> _AIM OF THE EXERCISE_:
In your copy of the data, keep every word exact and include no pictures.

> _DATA PROVIDED_:
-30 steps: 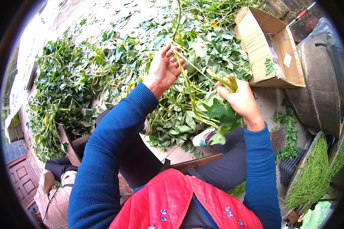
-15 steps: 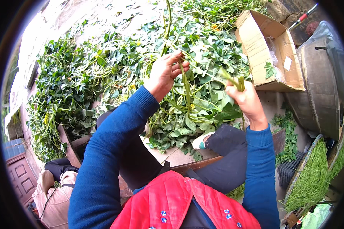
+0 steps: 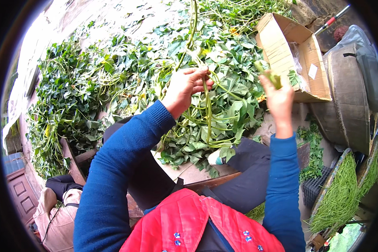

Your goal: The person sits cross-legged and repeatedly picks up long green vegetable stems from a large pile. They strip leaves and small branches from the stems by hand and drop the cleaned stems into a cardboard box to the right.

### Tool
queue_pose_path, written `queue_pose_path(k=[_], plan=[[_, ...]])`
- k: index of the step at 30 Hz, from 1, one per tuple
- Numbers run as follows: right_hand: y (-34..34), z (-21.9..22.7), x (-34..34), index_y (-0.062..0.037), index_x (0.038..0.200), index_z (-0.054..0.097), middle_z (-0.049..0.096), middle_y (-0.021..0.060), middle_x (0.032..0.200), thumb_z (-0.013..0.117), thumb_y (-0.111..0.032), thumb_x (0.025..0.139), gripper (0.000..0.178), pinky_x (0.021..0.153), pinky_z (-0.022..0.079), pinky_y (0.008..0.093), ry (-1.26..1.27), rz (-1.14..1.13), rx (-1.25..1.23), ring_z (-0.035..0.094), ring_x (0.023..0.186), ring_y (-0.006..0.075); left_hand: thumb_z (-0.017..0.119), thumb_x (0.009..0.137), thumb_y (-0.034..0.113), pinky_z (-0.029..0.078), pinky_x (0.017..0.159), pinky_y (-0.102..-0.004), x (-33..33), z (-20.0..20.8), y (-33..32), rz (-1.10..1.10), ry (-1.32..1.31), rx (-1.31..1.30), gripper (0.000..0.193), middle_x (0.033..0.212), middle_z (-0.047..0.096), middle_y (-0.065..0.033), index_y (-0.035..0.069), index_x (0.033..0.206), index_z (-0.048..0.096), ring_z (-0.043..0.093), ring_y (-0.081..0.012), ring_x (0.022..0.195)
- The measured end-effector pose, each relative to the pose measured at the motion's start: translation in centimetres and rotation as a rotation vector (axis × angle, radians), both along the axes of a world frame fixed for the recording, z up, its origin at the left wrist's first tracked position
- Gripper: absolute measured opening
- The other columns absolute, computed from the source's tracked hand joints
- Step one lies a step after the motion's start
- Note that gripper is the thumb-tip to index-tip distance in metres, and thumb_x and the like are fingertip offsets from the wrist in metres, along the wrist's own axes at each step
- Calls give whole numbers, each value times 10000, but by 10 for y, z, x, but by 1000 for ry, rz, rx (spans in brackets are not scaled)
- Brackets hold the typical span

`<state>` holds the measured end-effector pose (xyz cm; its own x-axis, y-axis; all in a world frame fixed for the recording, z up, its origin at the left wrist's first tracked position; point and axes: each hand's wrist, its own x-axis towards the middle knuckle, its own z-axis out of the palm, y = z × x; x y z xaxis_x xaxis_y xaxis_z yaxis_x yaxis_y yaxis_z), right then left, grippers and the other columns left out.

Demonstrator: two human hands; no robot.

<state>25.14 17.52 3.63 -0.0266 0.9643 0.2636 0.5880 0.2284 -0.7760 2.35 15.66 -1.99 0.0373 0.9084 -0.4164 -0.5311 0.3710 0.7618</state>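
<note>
My left hand (image 3: 184, 89) is closed, thumb and fingers pinching a long green leafy vine (image 3: 208, 115). Part of the vine hangs below my fingers, and more stem runs upward beyond them. To the right, my right hand (image 3: 280, 101), a little blurred, grips a short bunch of green stems (image 3: 274, 80) whose ends stick out above the fist. Under and beyond both hands spreads a thick heap of leafy vines (image 3: 130, 86) on the ground.
An open cardboard box (image 3: 277, 40) lies at the far right, beside a large brown drum (image 3: 346, 92). Nearer stand a dark plastic crate (image 3: 311, 190) and a basket of thin green stems (image 3: 334, 201). Another person (image 3: 56, 220) is at the lower left, near a brown door (image 3: 23, 206).
My right hand has risen and shifted right with the stems, toward the box. My left hand has moved slightly right, still pinching the vine.
</note>
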Motion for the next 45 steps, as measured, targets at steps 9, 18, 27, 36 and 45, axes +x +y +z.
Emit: queue_pose_path(k=[9,18,27,36,45], plan=[[-1,-27,-32,-121,855,675,653,81,770,601,-48,712,177,578,498,322,-445,281,266,629,652,246,600,852,180,545,636,-246,4,9,-2,-204,-11,1,228,865,637,-91,-30,941,590,640,-151,671],[13,-26,16,-14,875,598,590,49,706,526,-165,895,168,567,464,281,94,243,-273,583,616,148,534,899,287,530,691,-246,-16,15,1,-300,-91,69,408,955,590,-46,79,1242,460,597,-127,814],[-2,-7,1,3,892,665,658,43,838,691,-202,789,231,731,453,244,163,601,-811,572,751,91,542,836,-25,547,685,-265,-22,24,4,-286,-107,158,699,913,541,-86,167,1405,185,569,-127,783],[-2,-7,15,-8,916,653,639,0,817,689,-154,779,203,706,434,209,235,653,-829,556,738,66,554,828,-8,527,805,-385,-23,26,5,-340,-216,295,725,901,528,-81,188,1413,174,573,-200,862],[8,-42,9,7,808,630,562,-22,667,595,-134,779,148,567,385,236,108,208,-495,462,606,56,580,825,9,518,821,-390,-15,29,3,-418,-156,266,699,919,556,-67,153,1400,208,590,-230,935]])
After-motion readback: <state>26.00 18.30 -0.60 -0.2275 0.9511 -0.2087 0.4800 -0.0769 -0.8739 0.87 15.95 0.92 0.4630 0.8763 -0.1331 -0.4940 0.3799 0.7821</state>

> _ANSWER BOX_:
-30 steps: 
-15 steps: 
+0 steps: 

Your goal: The person sits cross-legged and repeatedly picks up long green vegetable stems from a large pile. They strip leaves and small branches from the stems by hand and drop the cleaned stems into a cardboard box to the right.

### Tool
queue_pose_path, written `queue_pose_path(k=[_], plan=[[_, ...]])`
- k: index of the step at 30 Hz, from 1, one per tuple
- Numbers run as follows: right_hand: y (-34..34), z (-21.9..22.7), x (-34..34), index_y (-0.062..0.037), index_x (0.038..0.200), index_z (-0.054..0.097), middle_z (-0.049..0.096), middle_y (-0.021..0.060), middle_x (0.032..0.200), thumb_z (-0.013..0.117), thumb_y (-0.111..0.032), thumb_x (0.025..0.139), gripper (0.000..0.178), pinky_x (0.021..0.153), pinky_z (-0.022..0.079), pinky_y (0.008..0.093), ry (-1.26..1.27), rz (-1.14..1.13), rx (-1.25..1.23), ring_z (-0.035..0.094), ring_x (0.023..0.186), ring_y (-0.006..0.075); left_hand: thumb_z (-0.017..0.119), thumb_x (0.009..0.137), thumb_y (-0.034..0.113), pinky_z (-0.029..0.078), pinky_x (0.017..0.159), pinky_y (-0.102..-0.004), x (-33..33), z (-20.0..20.8), y (-33..32), rz (-1.10..1.10), ry (-1.32..1.31), rx (-1.31..1.30), gripper (0.000..0.193), middle_x (0.033..0.212), middle_z (-0.047..0.096), middle_y (-0.065..0.033), index_y (-0.035..0.069), index_x (0.033..0.206), index_z (-0.048..0.096), ring_z (-0.043..0.093), ring_y (-0.081..0.012), ring_x (0.022..0.195)
- The measured end-effector pose, each relative to the pose measured at the motion's start: translation in centimetres and rotation as a rotation vector (axis × angle, radians), both along the axes of a world frame fixed for the recording, z up, its origin at the left wrist's first tracked position
- Gripper: absolute measured opening
- The other columns absolute, computed from the source's tracked hand joints
- Step one lies a step after the motion's start
- Note that gripper is the thumb-tip to index-tip distance in metres, and thumb_x and the like are fingertip offsets from the wrist in metres, along the wrist's own axes at each step
- Calls give whole numbers, each value times 10000, but by 10 for y, z, x, but by 1000 for ry, rz, rx (spans in brackets are not scaled)
- Brackets hold the typical span

`<state>` holds the measured end-effector pose (xyz cm; its own x-axis, y-axis; all in a world frame fixed for the recording, z up, its origin at the left wrist's first tracked position; point and axes: each hand's wrist, its own x-axis towards the middle knuckle, its own z-axis out of the palm, y = z × x; x y z xaxis_x xaxis_y xaxis_z yaxis_x yaxis_y yaxis_z), right then left, grippers and the other columns left out.

Demonstrator: two human hands; no robot.

<state>25.14 17.52 3.63 -0.0266 0.9643 0.2636 0.5880 0.2284 -0.7760 2.35 15.66 -1.99 0.0373 0.9084 -0.4164 -0.5311 0.3710 0.7618</state>
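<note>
My left hand (image 3: 184, 89) is closed, thumb and fingers pinching a long green leafy vine (image 3: 208, 115). Part of the vine hangs below my fingers, and more stem runs upward beyond them. To the right, my right hand (image 3: 280, 101), a little blurred, grips a short bunch of green stems (image 3: 274, 80) whose ends stick out above the fist. Under and beyond both hands spreads a thick heap of leafy vines (image 3: 130, 86) on the ground.
An open cardboard box (image 3: 277, 40) lies at the far right, beside a large brown drum (image 3: 346, 92). Nearer stand a dark plastic crate (image 3: 311, 190) and a basket of thin green stems (image 3: 334, 201). Another person (image 3: 56, 220) is at the lower left, near a brown door (image 3: 23, 206).
My right hand has risen and shifted right with the stems, toward the box. My left hand has moved slightly right, still pinching the vine.
</note>
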Motion for the next 45 steps, as measured, targets at steps 9, 18, 27, 36 and 45, axes +x +y +z.
Emit: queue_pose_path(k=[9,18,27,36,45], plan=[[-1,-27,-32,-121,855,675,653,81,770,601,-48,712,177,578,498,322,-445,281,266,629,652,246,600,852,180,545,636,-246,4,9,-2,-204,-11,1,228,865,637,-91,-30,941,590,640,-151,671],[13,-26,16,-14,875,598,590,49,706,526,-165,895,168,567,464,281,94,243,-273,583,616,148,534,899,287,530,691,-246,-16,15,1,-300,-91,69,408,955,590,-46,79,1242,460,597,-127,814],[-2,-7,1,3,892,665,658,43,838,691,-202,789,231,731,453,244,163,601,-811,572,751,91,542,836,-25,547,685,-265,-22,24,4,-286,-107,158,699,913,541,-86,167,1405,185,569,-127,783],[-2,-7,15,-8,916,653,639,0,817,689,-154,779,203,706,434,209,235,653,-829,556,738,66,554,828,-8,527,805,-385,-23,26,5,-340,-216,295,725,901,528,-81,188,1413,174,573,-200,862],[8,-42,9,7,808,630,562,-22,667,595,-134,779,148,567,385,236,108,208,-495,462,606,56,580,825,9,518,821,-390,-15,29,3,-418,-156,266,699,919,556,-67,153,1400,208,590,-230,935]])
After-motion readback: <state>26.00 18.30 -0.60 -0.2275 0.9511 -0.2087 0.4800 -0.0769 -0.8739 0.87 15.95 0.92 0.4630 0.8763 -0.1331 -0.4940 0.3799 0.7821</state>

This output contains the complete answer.